Ces derniers mois, on a pu constater une augmentation des attaques liées indubitablement à la pratique du télétravail. Est-ce par manque de préparation des entreprises ou parce que les employés ne sont pas formés à travailler dans ces conditions ?

Selon nous, l’augmentation des attaques est plus liée au coronavirus qu’au télétravail. En effet, depuis le début de la pandémie, des courriels ont circulé proposant des précommandes pour des vaccins ou des statistiques sur le nombre d’infections. Ce type de courriel circule aussi sans coronavirus mais, dans les circonstances actuelles, les personnes sont plus sensibles et se font plus facilement piéger.

Sans lien aucun avec la pandémie de coronavirus, certaines plateformes comme LinkedIn offrent d’importantes possibilités d’attaques. Pourquoi ?

Sur cette plateforme, on parle affaires et les utilisateurs y sont plus transparents qu’ailleurs sur certains contenus. Sur LinkedIn, on trouve des personnes qui cherchent un job, par exemple. Lorsqu’un message pour un poste prétendument passionnant leur est adressé, elles ont l’impression de recevoir précisément ce qu’elles recherchent.
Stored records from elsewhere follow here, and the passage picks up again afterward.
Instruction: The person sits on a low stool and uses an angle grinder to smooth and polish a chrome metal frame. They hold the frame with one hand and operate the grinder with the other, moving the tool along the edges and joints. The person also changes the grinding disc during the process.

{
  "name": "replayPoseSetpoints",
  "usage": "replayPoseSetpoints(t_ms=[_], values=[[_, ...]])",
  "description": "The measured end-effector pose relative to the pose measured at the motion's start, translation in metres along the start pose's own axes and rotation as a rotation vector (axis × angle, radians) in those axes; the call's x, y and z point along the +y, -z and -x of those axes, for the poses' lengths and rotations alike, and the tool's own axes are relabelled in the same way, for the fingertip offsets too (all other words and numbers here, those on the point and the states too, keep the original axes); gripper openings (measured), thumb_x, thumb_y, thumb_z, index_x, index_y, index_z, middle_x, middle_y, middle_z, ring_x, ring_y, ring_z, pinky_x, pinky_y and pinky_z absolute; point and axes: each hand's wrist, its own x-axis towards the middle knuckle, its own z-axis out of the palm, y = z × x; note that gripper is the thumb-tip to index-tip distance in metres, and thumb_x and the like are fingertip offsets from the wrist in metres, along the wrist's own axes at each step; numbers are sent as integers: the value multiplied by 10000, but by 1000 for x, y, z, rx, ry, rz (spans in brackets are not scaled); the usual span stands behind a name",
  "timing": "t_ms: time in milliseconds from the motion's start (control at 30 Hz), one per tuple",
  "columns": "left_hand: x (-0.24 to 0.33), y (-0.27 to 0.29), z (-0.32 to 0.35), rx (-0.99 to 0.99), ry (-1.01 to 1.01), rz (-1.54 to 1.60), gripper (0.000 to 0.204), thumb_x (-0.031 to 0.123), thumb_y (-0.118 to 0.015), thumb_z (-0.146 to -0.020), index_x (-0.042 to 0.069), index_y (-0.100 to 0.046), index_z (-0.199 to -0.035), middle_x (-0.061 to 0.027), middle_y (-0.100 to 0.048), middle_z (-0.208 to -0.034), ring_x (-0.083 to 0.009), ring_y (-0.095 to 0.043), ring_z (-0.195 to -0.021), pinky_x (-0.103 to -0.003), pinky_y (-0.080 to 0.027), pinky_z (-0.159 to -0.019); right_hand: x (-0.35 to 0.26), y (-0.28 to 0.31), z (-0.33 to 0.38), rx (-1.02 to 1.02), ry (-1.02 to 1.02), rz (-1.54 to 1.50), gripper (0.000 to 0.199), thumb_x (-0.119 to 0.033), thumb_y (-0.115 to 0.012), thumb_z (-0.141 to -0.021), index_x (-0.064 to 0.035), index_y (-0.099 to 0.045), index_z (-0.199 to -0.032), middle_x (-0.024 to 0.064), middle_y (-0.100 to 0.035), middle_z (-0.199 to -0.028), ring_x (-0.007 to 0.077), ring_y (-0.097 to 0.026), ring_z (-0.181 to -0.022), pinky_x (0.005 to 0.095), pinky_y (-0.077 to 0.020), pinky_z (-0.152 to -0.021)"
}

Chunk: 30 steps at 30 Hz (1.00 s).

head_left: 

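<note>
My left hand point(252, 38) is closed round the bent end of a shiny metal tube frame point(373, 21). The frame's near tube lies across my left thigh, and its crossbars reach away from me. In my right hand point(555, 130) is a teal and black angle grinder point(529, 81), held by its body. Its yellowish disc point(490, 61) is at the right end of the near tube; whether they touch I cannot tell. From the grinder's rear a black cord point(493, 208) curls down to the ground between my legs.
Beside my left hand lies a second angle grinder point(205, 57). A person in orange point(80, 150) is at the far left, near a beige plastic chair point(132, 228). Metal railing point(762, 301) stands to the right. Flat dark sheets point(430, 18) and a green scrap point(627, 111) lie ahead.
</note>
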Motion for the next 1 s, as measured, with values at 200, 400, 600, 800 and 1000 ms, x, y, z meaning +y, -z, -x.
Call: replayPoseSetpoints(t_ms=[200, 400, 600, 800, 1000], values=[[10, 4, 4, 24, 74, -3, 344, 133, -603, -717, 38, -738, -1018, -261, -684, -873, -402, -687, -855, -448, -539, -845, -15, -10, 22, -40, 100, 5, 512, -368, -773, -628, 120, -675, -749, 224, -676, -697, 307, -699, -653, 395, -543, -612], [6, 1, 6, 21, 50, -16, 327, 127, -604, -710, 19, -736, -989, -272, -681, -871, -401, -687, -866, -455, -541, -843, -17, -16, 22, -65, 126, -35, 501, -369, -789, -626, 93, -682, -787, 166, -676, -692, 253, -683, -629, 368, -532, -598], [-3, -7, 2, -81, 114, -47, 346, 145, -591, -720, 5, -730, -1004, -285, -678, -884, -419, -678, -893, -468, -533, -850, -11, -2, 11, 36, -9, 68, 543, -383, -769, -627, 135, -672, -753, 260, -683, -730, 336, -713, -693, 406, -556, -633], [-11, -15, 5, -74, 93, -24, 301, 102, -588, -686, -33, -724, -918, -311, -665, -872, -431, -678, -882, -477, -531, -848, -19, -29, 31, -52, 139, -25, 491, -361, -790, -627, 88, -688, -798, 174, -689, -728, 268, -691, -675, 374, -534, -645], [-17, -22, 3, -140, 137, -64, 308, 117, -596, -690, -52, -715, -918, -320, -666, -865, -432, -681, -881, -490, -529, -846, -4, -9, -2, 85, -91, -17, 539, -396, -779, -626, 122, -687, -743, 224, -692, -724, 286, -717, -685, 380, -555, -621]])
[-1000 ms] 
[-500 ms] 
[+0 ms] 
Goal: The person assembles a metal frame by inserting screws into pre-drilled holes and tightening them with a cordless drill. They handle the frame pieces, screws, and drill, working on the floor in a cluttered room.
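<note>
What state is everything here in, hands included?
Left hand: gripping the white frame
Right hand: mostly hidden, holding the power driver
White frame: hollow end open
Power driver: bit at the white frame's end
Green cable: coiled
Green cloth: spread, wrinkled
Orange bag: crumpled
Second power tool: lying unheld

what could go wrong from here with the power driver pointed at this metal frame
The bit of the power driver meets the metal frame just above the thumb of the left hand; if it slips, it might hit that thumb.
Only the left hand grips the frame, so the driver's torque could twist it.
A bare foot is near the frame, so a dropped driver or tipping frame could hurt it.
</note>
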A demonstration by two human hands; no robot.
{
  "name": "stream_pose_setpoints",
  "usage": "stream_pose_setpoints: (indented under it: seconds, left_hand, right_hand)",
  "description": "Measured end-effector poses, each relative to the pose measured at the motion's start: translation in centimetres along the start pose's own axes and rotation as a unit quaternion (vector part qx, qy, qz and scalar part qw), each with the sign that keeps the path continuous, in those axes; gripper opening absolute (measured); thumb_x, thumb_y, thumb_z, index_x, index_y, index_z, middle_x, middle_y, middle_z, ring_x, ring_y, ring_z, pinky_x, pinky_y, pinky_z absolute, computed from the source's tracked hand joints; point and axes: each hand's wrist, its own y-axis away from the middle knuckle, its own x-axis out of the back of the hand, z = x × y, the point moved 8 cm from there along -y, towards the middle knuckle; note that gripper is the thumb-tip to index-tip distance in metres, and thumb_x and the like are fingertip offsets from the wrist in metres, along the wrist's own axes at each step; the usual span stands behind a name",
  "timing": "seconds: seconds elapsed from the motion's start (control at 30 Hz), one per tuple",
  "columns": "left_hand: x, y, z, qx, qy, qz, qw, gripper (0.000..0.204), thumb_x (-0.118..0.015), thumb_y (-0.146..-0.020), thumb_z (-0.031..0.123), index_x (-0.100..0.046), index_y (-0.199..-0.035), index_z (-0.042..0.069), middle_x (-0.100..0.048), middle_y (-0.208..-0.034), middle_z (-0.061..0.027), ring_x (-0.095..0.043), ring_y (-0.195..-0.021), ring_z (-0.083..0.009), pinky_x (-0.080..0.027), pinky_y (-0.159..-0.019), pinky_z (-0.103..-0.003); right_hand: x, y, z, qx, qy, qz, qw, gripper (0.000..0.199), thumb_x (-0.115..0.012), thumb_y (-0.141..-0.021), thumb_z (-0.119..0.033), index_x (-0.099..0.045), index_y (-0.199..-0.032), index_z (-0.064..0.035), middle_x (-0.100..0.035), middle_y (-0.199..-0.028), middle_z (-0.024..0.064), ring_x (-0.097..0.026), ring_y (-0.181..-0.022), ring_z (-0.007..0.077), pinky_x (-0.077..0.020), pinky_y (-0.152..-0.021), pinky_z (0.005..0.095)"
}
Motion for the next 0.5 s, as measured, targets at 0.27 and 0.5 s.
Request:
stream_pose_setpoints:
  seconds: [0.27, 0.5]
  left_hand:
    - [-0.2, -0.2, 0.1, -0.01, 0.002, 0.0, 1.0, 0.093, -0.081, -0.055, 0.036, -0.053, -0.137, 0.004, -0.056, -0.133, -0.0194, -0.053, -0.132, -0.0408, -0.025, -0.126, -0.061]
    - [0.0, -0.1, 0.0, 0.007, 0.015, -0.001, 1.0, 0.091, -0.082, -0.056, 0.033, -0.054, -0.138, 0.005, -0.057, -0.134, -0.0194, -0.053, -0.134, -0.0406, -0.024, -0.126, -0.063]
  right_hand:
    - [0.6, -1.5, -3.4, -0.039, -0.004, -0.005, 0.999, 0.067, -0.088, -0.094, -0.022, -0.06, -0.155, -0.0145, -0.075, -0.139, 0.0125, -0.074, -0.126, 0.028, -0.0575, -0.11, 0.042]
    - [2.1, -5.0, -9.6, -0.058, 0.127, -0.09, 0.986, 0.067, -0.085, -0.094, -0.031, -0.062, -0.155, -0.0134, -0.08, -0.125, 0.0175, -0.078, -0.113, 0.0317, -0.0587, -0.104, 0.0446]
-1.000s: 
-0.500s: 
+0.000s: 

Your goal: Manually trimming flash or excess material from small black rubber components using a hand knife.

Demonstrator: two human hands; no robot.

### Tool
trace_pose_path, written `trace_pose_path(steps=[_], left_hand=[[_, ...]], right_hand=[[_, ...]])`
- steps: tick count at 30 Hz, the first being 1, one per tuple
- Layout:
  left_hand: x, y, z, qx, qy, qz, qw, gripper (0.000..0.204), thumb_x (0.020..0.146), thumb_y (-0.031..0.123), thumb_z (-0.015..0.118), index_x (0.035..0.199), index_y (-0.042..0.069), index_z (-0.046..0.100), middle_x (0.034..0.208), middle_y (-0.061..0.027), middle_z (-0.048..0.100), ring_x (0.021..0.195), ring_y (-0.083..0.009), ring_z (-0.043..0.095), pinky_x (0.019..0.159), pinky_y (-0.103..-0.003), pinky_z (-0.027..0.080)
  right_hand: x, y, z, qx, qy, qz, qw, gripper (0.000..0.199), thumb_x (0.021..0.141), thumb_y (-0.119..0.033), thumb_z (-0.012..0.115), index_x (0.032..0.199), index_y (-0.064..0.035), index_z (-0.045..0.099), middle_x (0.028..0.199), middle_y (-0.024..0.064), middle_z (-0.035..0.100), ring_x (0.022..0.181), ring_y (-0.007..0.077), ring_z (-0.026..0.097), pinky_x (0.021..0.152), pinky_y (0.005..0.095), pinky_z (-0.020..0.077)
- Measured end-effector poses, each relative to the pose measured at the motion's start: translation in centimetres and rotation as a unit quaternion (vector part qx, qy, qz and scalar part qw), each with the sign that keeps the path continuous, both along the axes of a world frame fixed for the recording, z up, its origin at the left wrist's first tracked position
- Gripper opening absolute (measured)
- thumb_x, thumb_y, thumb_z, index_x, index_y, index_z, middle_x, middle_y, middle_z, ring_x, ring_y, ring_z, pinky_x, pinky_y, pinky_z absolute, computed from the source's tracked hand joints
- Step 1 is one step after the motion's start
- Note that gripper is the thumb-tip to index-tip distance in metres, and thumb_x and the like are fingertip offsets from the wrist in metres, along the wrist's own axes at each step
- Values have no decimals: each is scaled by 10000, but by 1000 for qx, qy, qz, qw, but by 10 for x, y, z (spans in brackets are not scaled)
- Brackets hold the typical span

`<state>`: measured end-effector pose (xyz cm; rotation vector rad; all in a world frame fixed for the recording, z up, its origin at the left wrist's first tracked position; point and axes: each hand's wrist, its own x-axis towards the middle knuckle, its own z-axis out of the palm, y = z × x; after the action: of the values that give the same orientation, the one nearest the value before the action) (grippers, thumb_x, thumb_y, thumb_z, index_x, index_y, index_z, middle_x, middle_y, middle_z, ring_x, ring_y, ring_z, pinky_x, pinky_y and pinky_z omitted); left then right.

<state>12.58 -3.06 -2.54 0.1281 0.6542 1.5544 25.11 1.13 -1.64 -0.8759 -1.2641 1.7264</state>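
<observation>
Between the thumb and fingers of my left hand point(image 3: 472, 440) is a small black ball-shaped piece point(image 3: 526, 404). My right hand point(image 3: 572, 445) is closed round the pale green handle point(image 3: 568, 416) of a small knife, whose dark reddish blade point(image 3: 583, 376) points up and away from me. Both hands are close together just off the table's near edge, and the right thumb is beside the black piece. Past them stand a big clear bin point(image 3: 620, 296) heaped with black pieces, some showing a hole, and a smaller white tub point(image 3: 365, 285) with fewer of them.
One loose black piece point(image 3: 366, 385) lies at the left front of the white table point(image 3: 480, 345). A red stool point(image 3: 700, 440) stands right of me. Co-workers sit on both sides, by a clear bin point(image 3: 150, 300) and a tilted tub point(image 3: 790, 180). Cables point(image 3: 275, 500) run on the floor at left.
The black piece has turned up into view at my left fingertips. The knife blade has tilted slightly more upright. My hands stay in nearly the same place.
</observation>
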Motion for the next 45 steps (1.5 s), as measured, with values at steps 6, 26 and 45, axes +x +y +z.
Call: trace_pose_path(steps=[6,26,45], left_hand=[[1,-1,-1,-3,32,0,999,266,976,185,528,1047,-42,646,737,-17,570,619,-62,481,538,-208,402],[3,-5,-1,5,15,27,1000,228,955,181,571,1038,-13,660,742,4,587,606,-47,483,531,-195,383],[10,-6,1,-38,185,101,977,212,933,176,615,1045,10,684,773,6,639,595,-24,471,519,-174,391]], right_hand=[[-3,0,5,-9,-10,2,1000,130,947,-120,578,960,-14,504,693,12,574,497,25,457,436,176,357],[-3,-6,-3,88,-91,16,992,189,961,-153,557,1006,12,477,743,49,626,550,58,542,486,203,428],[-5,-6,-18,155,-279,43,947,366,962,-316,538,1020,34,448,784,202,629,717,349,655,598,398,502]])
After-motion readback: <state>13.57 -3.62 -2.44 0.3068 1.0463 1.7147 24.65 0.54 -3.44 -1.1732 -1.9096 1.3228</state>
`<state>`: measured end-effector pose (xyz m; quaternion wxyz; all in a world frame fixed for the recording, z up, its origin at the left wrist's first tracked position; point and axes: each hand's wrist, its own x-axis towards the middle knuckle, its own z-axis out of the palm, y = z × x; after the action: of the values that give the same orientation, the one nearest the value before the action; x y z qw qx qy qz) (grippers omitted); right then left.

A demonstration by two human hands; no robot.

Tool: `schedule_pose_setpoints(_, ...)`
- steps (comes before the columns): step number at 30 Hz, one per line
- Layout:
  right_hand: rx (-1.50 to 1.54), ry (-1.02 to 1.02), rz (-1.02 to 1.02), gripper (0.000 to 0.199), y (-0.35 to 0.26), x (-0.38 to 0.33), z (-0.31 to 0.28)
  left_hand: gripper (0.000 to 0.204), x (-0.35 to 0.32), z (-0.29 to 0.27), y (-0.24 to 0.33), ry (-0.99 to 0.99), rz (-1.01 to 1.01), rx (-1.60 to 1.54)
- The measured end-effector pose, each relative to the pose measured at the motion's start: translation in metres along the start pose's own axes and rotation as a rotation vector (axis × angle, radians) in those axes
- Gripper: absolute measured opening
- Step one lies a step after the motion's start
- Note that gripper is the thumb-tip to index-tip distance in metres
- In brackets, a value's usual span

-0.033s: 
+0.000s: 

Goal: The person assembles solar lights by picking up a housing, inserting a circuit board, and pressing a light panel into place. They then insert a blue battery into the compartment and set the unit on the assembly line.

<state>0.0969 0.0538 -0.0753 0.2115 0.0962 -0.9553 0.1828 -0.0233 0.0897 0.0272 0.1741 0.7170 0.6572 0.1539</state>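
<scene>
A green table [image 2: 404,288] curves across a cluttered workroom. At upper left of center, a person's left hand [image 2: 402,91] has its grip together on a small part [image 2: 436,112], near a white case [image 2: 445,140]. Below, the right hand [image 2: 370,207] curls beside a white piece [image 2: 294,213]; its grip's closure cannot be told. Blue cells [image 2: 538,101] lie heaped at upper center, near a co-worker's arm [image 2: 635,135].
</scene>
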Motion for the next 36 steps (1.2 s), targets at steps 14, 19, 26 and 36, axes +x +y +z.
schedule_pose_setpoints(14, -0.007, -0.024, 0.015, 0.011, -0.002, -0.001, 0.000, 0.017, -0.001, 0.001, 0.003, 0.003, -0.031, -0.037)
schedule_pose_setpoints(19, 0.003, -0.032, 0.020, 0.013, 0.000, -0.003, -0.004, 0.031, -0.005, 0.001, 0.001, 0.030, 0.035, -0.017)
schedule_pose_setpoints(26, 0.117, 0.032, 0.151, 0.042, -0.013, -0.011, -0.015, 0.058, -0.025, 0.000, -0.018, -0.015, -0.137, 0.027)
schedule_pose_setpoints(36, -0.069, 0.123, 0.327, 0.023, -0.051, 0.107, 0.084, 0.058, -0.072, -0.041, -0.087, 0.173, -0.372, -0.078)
Si dans le fond chaque plateforme offre ces possibilités d’attaques, il y a chez LinkedIn un problème supplémentaire : l’attaquant peut au préalable collecter beaucoup d’informations sur sa victime. Si ces informations sont ensuite intégrées à un contexte plausible, il devient très difficile pour le destinataire d’identifier le message ou le courriel comme une tentative d’hameçonnage.

La solution semble pourtant simple : il suffit de ne pas ouvrir les courriels suspects et d’ignorer les promesses qui semblent trop alléchantes. Pourquoi les cyberattaques restent-elles d’actualité ?

L’expérience montre qu’il y a toujours des gens qui ouvrent ce type de courriels. Mais je dois dire aussi, pour leur défense, que la qualité de ces courriels devient de plus en plus haute. Il m’arrive aussi parfois de tomber dans le panneau lorsque le message est vraiment bien rédigé ou que je ne suis pas assez attentif. À l’avenir, il y aura toujours des courriels d’hameçonnage. Notre tâche est de faire de la prévention en organisant des formations ou en prenant des mesures techniques.

Pour terminer, pourriez-vous donner quelques conseils essentiels aux employés en télétravail pour améliorer leur protection contre des cyberattaques ?

  1. De manière générale, à la maison, les mêmes règles sont valables que sur le lieu de travail : il faut veiller à ce que les écrans ne soient pas visibles depuis l’extérieur de l’habitation. De même, l’ordinateur doit être verrouillé et la smartcard retirée dès que l’on quitte sa place de travail.
  2. Les conversations téléphoniques ont remplacé les rencontres personnelles ; elles comportent des risques. Via Skype, seuls des contenus classés INTERNE peuvent faire l’objet d’une discussion. Threema Work permet, au maximum, d’échanger des informations classées CONFIDENTIEL. Et n’oubliez pas que selon le volume choisi pour le son, d’autres personnes de votre ménage peuvent entendre vos conversations.
  3. Il est interdit de brancher des appareils USB privés à l’ordinateur professionnel, même si la tentation est plus grande à la maison de charger son téléphone sur son ordinateur ou d’y insérer rapidement une clé USB privée.

Comment peut-on se protéger dans le privé contre les cyberattaques ?

En installant régulièrement les mises à jour.

Pourquoi ?

Parce que les mises à jour permettent notamment de remédier aux failles identifiées. Les programmes antivirus offrent une protection supplémentaire. De manière générale, je conseille en matière de cybersécurité de se comporter dans le privé selon les mêmes exigences qu’au travail.